Things are shifting in the Canadian telecom landscape as companies look to strengthen their cross-county infrastructure and bulk up in the age of 5G networks. And even with all the drama at Rogers Communications (Rogers Communications Stock Quote, Charts, News, Analysts, Financials TSX:RCI.B), Canada’s third-biggest provider is still gunning for a merger with fourth-in-line Shaw Communications (Shaw Communications Stock Quote, Charts, News, Analysts, Financials TSX:SJR.B), with the plan being to strengthen its services so as to better compete with Numbers One and Two in BCE Inc. (BCE Stock Quote, Charts, News, Analysts, Financials TSX:BCE) and Telus (Telus Stock Quote, Charts, News, Analysts, Financials TSX:T).

The jockeying among the telcos — all of whom except for Rogers look like they’ll be finishing 2021 with a positive return on their share prices — may leave investors wondering where best to put their money going forward, but portfolio manager Michael Sprung says Telus is the horse to pick in this race.

“We own a lot of BCE and we have some Telus.
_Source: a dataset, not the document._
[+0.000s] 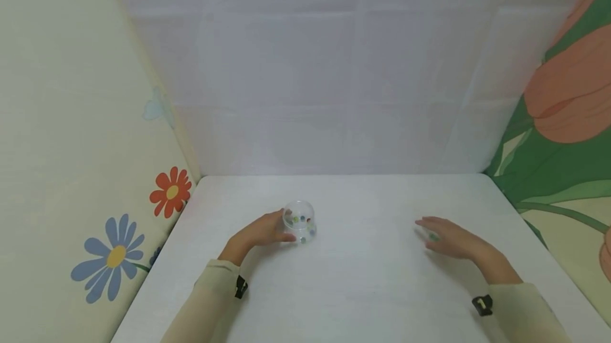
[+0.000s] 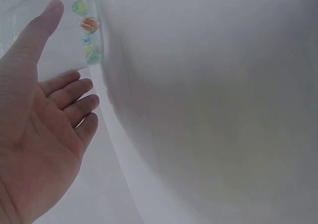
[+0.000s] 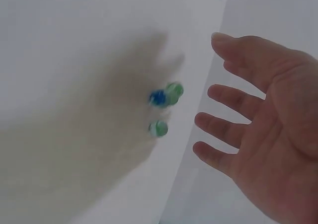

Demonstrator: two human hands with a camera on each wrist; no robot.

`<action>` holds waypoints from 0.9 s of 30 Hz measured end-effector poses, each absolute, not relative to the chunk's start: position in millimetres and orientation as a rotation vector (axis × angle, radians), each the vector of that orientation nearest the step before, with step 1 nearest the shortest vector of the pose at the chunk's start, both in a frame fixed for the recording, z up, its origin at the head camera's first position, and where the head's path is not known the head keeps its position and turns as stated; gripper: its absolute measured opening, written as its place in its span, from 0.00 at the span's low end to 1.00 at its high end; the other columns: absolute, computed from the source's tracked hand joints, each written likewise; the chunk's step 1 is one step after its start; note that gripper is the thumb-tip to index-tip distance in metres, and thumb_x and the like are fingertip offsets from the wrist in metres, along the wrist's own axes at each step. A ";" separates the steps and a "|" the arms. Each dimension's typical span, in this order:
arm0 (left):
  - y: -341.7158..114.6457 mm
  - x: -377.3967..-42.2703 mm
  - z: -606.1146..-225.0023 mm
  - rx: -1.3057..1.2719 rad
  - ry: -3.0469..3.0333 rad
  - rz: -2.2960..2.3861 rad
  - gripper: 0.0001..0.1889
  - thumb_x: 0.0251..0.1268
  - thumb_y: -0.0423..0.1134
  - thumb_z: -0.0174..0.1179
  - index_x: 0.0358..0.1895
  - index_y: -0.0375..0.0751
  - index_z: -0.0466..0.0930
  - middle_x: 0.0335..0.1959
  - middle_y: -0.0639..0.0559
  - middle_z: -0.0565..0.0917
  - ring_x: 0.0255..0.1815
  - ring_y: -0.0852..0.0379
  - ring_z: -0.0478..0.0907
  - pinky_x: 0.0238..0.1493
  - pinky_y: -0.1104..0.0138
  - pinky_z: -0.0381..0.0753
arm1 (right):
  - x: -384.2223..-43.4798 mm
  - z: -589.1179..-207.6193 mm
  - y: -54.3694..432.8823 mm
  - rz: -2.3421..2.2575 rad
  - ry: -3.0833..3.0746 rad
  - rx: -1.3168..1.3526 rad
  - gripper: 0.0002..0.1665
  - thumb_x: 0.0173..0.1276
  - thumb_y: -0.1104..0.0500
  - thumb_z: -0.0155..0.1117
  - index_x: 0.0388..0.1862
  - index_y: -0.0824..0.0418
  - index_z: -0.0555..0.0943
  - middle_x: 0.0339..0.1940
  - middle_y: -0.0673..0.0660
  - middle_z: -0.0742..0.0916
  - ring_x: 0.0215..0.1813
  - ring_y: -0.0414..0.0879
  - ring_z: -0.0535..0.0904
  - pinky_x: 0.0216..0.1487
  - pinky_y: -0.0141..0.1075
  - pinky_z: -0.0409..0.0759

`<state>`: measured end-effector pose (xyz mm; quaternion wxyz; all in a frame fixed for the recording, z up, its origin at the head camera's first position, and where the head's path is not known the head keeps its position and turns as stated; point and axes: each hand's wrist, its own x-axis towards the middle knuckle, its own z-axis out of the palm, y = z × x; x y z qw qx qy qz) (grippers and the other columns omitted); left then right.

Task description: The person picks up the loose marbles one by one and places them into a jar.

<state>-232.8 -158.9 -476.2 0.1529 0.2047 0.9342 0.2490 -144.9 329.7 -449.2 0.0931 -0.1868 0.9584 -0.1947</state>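
A clear plastic cup [image 1: 299, 207] stands on the white table, left of the middle. Several coloured glass marbles [image 2: 89, 25] lie at its bottom. My left hand [image 1: 262, 230] holds the cup from its left side, thumb along the near wall and fingers round the far side. Over on the right, my right hand [image 1: 451, 238] hovers with fingers spread and nothing in them. Beneath it on the table lie a blue marble [image 3: 158, 98] and green ones beside it, with a green-and-white marble [image 3: 158, 128] a little apart.
The white table [image 1: 353, 290] reaches back to a creased white cloth [image 1: 334, 67]. A flowered cloth [image 1: 57, 147] hangs along the left edge, and another with large tulips [image 1: 573, 88] along the right. Dark bands [image 1: 482, 305] circle both sleeve cuffs.
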 end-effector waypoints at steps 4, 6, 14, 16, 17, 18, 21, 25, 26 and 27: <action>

I think in today’s world I would be looking at probably Telus as being very well positioned,” says Sprung, president of Sprung Investment Management, who spoke on BNN Bloomberg on Friday.

For the record, Shaw’s stock has been the clear winner this year, in no small part due to news of the proposed merger with Rogers, first announced in March and causing SJR to rise from $24 to now $37 for a 67 per cent return year-to-date. That’s still below the $40.50 per share set in the terms of the proposed $26-billion buyout by Rogers, but enough to leave the rest of the field behind this year. BCE has delivered a healthy 20 per cent return so far, Telus is at 15 per cent and Rogers is currently at negative three per cent for the year.

The family feud at Rogers for control of the company and the direction it’ll take going forward has died down since a BC court ruled last month that Edward Rogers, son of empire builder Ted Rogers, had legitimate power as chair of the Rogers Family Trust to make the call in ousting then-CEO Joe Natale. But key questions remain in terms of who will take the helm, how tightly he or she will be reined in by Edward Rogers and, if and when the Shaw deal is allowed by federal competition bodies to progress, what divestments will need to be made on either end in order to pass regulatory muster.

From Sprung’s point of view, Telus is the one company among the bunch that has done the best in extending its reach over time into new revenue streams.

“I think that Rogers has had a bit of controversy lately — I think in terms of ESG investors, they’ve probably taken themselves out of the ‘G’ for some time,” Sprung said.

“But on a valuation basis and a potential growth basis I think Telus has proven itself to have excellent management,” he said. “They’re spinning out Telus International, Telus Health and so on and that has proven to be very wise. They’re a good national player with good scope, so out of out of the field probably [my pick] would be Telus.”

Last month, Telus delivered third quarter earnings which saw mobile and fixed customers grow by 320,000, up 43,000 from a year earlier and a record quarter for the company. Mobile phone net adds led the way with 135,000 new customers while wireline customer adds were 75,000 and connected device additions were 110,000 another record for Telus.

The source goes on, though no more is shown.